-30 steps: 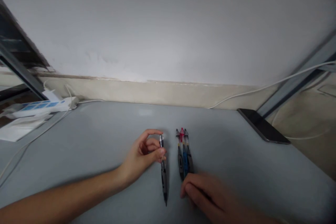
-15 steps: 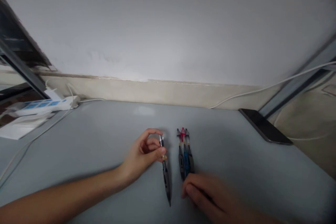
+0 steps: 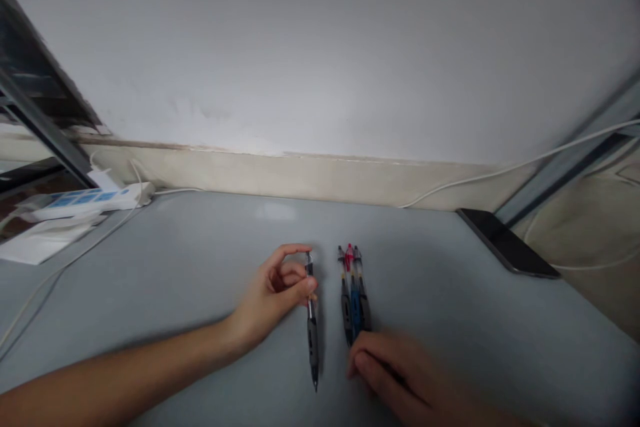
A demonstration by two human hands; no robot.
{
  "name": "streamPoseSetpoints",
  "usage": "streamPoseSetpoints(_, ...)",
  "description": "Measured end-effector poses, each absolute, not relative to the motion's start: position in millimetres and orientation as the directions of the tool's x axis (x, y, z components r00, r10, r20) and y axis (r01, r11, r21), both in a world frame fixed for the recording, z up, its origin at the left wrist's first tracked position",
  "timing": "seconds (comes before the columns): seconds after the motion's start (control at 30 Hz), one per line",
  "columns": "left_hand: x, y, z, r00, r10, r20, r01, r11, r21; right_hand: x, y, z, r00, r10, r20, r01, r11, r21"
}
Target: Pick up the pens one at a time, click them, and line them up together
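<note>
A dark-gripped pen [image 3: 313, 340] points its tip toward me, pinched near its upper end by the thumb and fingers of my left hand [image 3: 275, 293]. My left index finger rests on the pen's top end. To its right, three pens lie side by side: a black one [image 3: 346, 307], one with a pink-red top and blue grip [image 3: 355, 310], and another dark one [image 3: 365, 310]. My right hand [image 3: 390, 370] is closed at their lower ends, covering the tips. What its fingers hold, if anything, is hidden.
A dark phone [image 3: 507, 243] lies at the right edge of the grey table [image 3: 200, 253]. At the left are a white power strip [image 3: 95, 200], white paper [image 3: 45, 240] and a cable [image 3: 85, 253]. A wall [image 3: 320, 67] stands behind.
The pen in my left hand has swung slightly, its tip moving left, and it has turned a little. My right hand has barely moved.
</note>
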State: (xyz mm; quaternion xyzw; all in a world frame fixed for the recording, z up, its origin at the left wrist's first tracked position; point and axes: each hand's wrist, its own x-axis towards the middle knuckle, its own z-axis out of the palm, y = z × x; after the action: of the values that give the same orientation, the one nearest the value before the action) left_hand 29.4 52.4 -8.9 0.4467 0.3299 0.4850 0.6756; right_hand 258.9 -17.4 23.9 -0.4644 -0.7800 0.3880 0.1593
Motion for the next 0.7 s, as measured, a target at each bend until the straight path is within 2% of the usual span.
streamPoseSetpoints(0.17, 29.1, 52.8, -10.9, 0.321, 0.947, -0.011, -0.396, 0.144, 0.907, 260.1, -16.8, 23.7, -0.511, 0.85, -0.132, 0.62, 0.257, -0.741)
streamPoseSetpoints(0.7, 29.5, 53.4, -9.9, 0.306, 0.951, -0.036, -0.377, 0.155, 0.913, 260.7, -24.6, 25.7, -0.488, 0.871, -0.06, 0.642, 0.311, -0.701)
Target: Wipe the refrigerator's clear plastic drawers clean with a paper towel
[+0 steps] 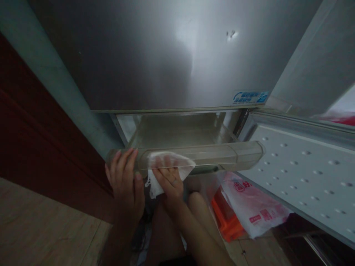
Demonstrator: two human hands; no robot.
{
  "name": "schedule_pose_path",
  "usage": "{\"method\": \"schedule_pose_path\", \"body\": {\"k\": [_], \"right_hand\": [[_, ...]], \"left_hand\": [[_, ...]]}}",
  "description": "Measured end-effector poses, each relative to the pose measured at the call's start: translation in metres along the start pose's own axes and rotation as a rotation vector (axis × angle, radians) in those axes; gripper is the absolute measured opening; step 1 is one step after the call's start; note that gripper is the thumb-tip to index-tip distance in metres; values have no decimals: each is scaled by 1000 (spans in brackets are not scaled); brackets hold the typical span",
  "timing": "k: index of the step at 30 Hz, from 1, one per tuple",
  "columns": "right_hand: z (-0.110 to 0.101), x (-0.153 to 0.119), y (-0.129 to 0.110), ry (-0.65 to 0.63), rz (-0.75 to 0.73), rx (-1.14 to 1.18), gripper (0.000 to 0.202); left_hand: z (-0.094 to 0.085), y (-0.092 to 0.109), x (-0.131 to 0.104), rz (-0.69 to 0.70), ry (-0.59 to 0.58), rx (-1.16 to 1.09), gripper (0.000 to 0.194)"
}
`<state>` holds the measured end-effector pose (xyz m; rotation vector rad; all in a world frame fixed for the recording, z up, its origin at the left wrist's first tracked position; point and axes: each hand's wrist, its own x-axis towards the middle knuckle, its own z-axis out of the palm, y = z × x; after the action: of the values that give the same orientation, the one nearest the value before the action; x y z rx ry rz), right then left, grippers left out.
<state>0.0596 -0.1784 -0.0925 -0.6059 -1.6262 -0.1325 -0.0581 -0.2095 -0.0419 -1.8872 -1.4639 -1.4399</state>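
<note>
A clear plastic freezer drawer (210, 155) is pulled partway out of the lower compartment of a fridge. My left hand (126, 181) grips the left end of its front, fingers over the top edge and thumb on the near side. My right hand (172, 184) presses a white cloth (187, 166) to the drawer front, left of its middle. Its fingertips reach behind the see-through front lip and show through it. A ring is on one finger of that hand. Frayed threads hang from the cloth's left side.
Above the drawer is the closed silver upper fridge door (155, 62). The lower door (302, 166) stands swung out to the right. Beneath it, a printed plastic bag (252, 203) and an orange container (226, 218) sit on the tiled floor. A dark red wooden panel (50, 147) flanks the left.
</note>
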Motion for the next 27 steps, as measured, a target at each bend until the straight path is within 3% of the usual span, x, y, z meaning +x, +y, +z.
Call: {"method": "schedule_pose_path", "body": {"k": [4,10,16,27], "right_hand": [[10,1,-5,-39,6,37,41],[1,5,-6,-77,-26,30,37],[-8,-8,0,-171,-72,-11,38],[-62,11,25,-306,-199,-211,36]], "left_hand": [[-1,0,-1,-6,-14,-3,51],[-1,0,-1,-7,-7,1,51],[0,0,-1,1,6,1,50],[1,-2,-1,9,5,10,50]]}}
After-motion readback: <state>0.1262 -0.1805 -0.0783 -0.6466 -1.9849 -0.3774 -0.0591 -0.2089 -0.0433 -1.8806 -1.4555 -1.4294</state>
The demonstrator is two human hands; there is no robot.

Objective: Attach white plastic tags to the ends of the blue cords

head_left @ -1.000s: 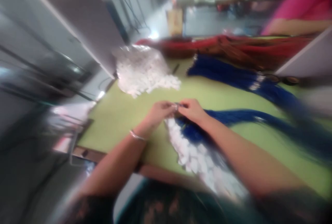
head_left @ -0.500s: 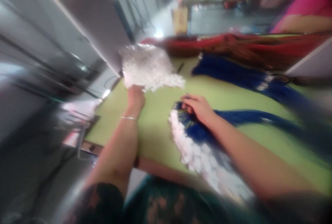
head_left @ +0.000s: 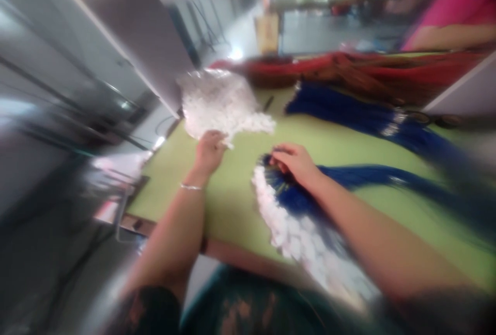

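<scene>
My left hand is at the near edge of a heap of small white plastic pieces, which spill from a clear plastic bag. Its fingers are closed, and a white piece shows at their tips. Over the end of a bundle of blue wires, my right hand has its fingers pinched on a blue wire; blur hides the wire's tip. A long row of white pieces lies along the near side of this bundle, seemingly fitted to wire ends.
Another blue wire bundle, tied with a pale band, lies farther back on the green tabletop. Red and brown wires stretch along the far edge. Beyond them is a person's pink sleeve. A grey panel stands at left.
My left hand has drawn back slightly toward me and right from the white heap, with a white piece now at its fingertips. My right hand stays at the wire ends.
</scene>
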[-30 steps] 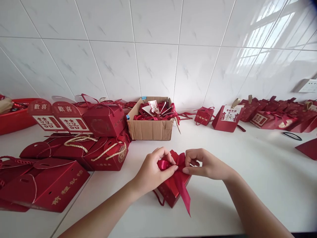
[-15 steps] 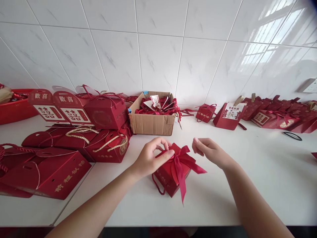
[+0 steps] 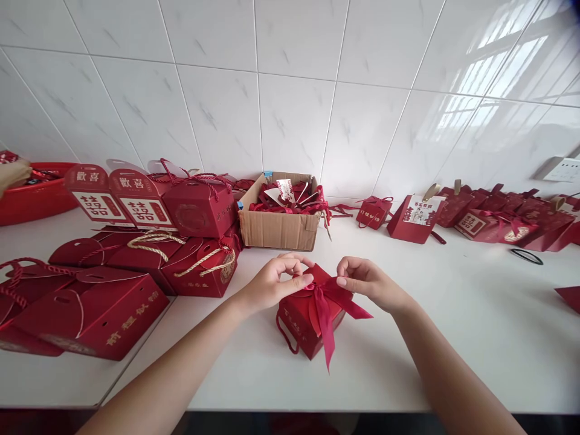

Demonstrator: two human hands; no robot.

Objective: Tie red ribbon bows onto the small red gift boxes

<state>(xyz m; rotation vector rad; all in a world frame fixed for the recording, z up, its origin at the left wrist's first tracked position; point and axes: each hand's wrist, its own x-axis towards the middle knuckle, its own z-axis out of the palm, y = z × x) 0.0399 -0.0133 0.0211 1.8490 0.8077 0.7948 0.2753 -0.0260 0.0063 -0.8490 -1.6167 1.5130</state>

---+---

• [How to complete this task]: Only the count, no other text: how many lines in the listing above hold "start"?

• [Your response]: 3